- Required action -
Pictures stay out of this copy, which runs from the first line of the material through the line containing "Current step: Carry".

_ _ _ _

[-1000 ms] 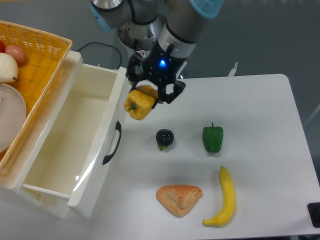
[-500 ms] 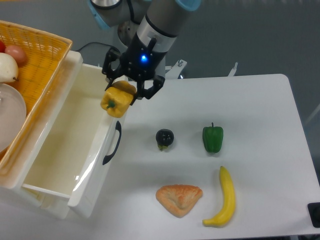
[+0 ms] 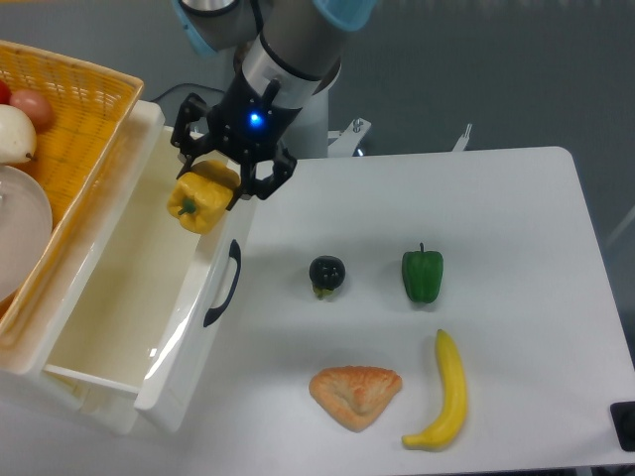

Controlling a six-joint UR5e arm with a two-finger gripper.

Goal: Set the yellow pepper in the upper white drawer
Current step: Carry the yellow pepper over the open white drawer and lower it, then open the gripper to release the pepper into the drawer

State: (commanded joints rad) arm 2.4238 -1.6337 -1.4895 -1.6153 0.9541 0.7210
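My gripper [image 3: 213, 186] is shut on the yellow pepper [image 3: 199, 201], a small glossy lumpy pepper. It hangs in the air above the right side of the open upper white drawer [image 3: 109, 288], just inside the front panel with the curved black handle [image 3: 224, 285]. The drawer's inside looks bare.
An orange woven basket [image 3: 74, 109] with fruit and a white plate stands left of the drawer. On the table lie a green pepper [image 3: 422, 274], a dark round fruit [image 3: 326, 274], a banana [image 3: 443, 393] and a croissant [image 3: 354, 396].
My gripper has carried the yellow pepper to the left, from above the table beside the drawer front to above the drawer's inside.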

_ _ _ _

- Result of the task -
[-1000 ms] 
[-500 ms] 
[+0 ms] 

Controlling a six-joint UR5e arm with a two-finger gripper.

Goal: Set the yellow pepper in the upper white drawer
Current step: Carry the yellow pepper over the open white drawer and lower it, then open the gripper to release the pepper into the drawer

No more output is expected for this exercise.